4.10 - Data quality: dog prediction column names

Define

Replace the column names with more descriptive names :

  • jpg_url:this is the URL of the image used in the prediction
  • img_num : out of a maximum of 4 images, the number of the image used in the prediction
  • p1,p2,p3 :make clear they are predictions
  • conf : confidence
  • dog : use is_dog, consistent with is_tweet, is_reply, is_quote

Code

In [150]:
#img_num and the image number that corresponded to the most
#confident prediction (numbered 1 to 4 since tweets can have up to four images
df_archive_copy = df_archive_copy.rename (columns={'jpg_url':'image_used_url',
                                                   'img_num':'image_used_num',
                                                   'p1': 'prediction_p1',
                                                   'p1_conf': 'confidence_p1',
                                                   'p1_dog': 'is_dog_p1',
                                                   'p2': 'prediction_p2',
                                                   'p2_conf': 'confidence_p2',
                                                   'p2_dog': 'is_dog_p2',
                                                   'p3': 'prediction_p3',
                                                   'p3_conf': 'confidence_p3',
                                                   'p3_dog': 'is_dog_p3'})

Test

In [151]:
list(df_archive_copy)
Out[151]:
['tweet_id',
 'in_reply_to_status_id',
 'in_reply_to_user_id',
 'timestamp',
 'source',
 'text',
 'retweeted_status_id',
 'retweeted_status_user_id',
 'retweeted_status_timestamp',
 'expanded_urls',
 'rating_numerator',
 'rating_denominator',
 'name',
 'dog_stage',
 'retweet_count',
 'favorite_count',
 'tweet_type',
 'image_used_url',
 'image_used_num',
 'prediction_p1',
 'confidence_p1',
 'is_dog_p1',
 'prediction_p2',
 'confidence_p2',
 'is_dog_p2',
 'prediction_p3',
 'confidence_p3',
 'is_dog_p3']

4.11 - Data quality: dog prediction breed names are not consistent

Define:

Remove underscores, capitalise all dog breed names

Code:

In [152]:
df_archive_copy.prediction_p1 = df_archive_copy.prediction_p1.str.replace("_", " ")
df_archive_copy.prediction_p2 = df_archive_copy.prediction_p2.str.replace("_", " ")
df_archive_copy.prediction_p3 = df_archive_copy.prediction_p3.str.replace("_", " ")
In [153]:
#capitalise the dog breed names only, using is_dog_px for boolean indexing
df_archive_copy.loc[df_archive_copy.is_dog_p1,'prediction_p1'] = df_archive_copy[df_archive_copy.is_dog_p1].prediction_p1.str.title()
df_archive_copy.loc[df_archive_copy.is_dog_p2,'prediction_p2'] = df_archive_copy[df_archive_copy.is_dog_p2].prediction_p2.str.title()
df_archive_copy.loc[df_archive_copy.is_dog_p3,'prediction_p3'] = df_archive_copy[df_archive_copy.is_dog_p3].prediction_p3.str.title()

Test

In [154]:
df_archive_copy[df_archive_copy.is_dog_p1][['prediction_p1','prediction_p2','prediction_p3']].sample(5)
Out[154]:
prediction_p1 prediction_p2 prediction_p3
526 Malamute jean Keeshond
788 Golden Retriever llama Labrador Retriever
319 Cairn snorkel Norfolk Terrier
1407 Vizsla paddle Rhodesian Ridgeback
776 Golden Retriever Afghan Hound Chow

4.12 - Data quality: remove column redundancy dog predictions

Define:

The df_archive_copy dataframe contains 3 columns each for the 3 preductions, one is the prediction name, one whether it is a dog, and one of the confidence of the prediction.
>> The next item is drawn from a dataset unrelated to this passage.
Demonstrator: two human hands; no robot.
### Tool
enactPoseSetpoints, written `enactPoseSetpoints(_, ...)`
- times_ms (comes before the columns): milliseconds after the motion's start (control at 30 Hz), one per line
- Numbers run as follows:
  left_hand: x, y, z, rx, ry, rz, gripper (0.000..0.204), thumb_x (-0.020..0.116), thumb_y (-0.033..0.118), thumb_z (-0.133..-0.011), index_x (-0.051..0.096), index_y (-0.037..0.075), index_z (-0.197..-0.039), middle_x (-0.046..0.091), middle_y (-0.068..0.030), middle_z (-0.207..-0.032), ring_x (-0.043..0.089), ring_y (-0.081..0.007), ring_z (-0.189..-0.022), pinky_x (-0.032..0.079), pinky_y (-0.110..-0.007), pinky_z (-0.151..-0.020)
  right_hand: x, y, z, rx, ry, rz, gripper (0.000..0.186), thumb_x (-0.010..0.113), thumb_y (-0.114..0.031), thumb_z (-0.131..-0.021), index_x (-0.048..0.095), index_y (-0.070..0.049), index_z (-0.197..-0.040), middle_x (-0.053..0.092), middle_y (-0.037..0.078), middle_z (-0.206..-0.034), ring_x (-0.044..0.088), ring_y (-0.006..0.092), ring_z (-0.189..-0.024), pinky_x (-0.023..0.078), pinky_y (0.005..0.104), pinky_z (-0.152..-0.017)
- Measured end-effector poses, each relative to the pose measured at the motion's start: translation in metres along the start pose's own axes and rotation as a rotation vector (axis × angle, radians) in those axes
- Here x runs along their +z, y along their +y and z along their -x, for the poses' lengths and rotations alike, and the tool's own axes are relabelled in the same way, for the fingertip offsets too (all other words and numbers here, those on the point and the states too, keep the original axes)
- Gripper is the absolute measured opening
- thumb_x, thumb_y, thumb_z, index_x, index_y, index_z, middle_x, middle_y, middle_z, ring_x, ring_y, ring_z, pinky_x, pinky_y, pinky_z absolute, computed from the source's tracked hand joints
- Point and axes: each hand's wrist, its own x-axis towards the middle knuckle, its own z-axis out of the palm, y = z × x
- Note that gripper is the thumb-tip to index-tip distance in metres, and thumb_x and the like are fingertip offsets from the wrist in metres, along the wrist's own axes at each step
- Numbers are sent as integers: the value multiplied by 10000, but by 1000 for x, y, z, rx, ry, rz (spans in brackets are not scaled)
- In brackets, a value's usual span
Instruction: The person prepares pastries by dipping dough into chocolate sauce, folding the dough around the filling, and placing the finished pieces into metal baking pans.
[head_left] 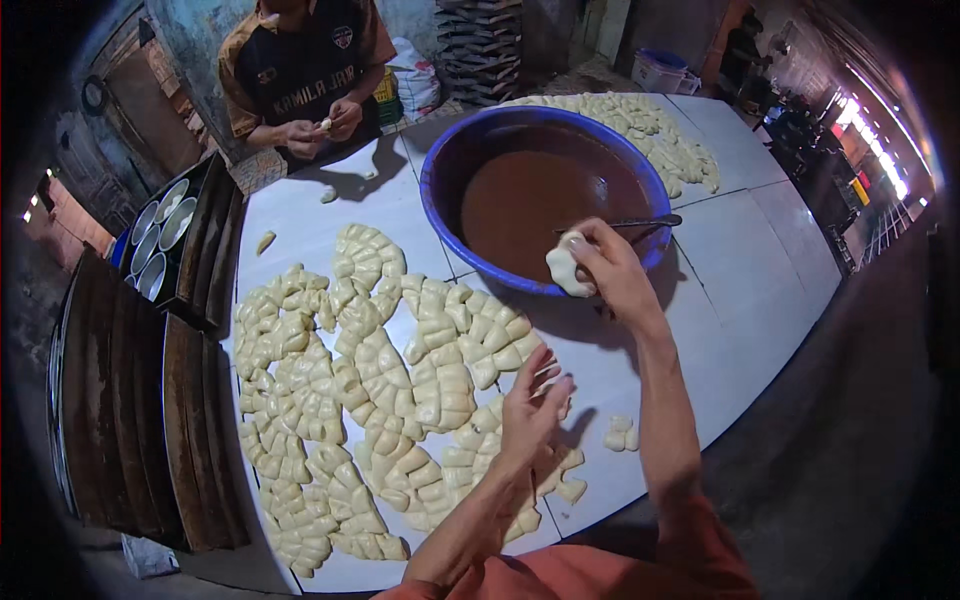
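Observation:
A flattened, pale piece of dough (566, 270) is pinched in my right hand (614, 262), held up at the near right side of a blue basin (434, 225). Smooth brown filling (520, 205) lies in the basin, and a dark-handled utensil (640, 221) rests across its right rim. My left hand (530, 415) hangs with its fingers apart over the right edge of a broad spread of cut dough pieces (385, 375); nothing shows in it. To the right of that hand, a small cluster of dough lumps (621, 434) sits on the white tiled table (740, 300).
Across the table a co-worker (310, 75) works a small bit of dough with both hands. More dough pieces (655, 135) lie behind the basin. At the left edge stand a dark tray with round metal tins (152, 275) and a row of upright dark trays (120, 400).

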Motion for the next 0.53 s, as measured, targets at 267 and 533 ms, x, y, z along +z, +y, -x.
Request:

For the present analysis, this level of detailed information about the machine learning process is unnecessary as we are only interested in the top prediction if it is of a dog.

  1. Create column for the best prediction of a dog (they are ranked according to confidence).
  • remove redundant columns

Code:

In [155]:
#Get dog prediction from best prediction of a dog
mask = df_archive_copy.is_dog_p1
df_archive_copy.loc[mask,'top_prediction'] = df_archive_copy.loc[mask,'prediction_p1']
mask = (df_archive_copy.is_dog_p1==False) & df_archive_copy.is_dog_p2
df_archive_copy.loc[mask,'top_prediction'] = df_archive_copy.loc[mask,'prediction_p2']
mask = (df_archive_copy.is_dog_p1==False) & (df_archive_copy.is_dog_p2==False) & df_archive_copy.is_dog_p3
df_archive_copy.loc[mask,'top_prediction'] = df_archive_copy.loc[mask,'prediction_p3']
#fill in rows for which there is no predicted dog with "No dog predicted"
df_archive_copy.top_prediction = df_archive_copy.top_prediction.fillna("None")
In [156]:
#remove redundant columns
df_archive_copy.drop(['prediction_p1', 'confidence_p1', 'is_dog_p1', 'prediction_p2', 'confidence_p2', 
                      'is_dog_p2', 'prediction_p3', 'confidence_p3', 'is_dog_p3'],axis=1, inplace=True)

Test:

In [157]:
#check remaining columns
list(df_archive_copy)
Out[157]:
['tweet_id',
 'in_reply_to_status_id',
 'in_reply_to_user_id',
 'timestamp',
 'source',
 'text',
 'retweeted_status_id',
 'retweeted_status_user_id',
 'retweeted_status_timestamp',
 'expanded_urls',
 'rating_numerator',
 'rating_denominator',
 'name',
 'dog_stage',
 'retweet_count',
 'favorite_count',
 'tweet_type',
 'image_used_url',
 'image_used_num',
 'top_prediction']

Define:

There are also a number of duplicated dog predictions: the same image was used, with an identical prediction, though the unique tweet_id is different. These may be the result of WeRataDogs retweeting their own tweets. The project description suggests that retweeted images should be removed.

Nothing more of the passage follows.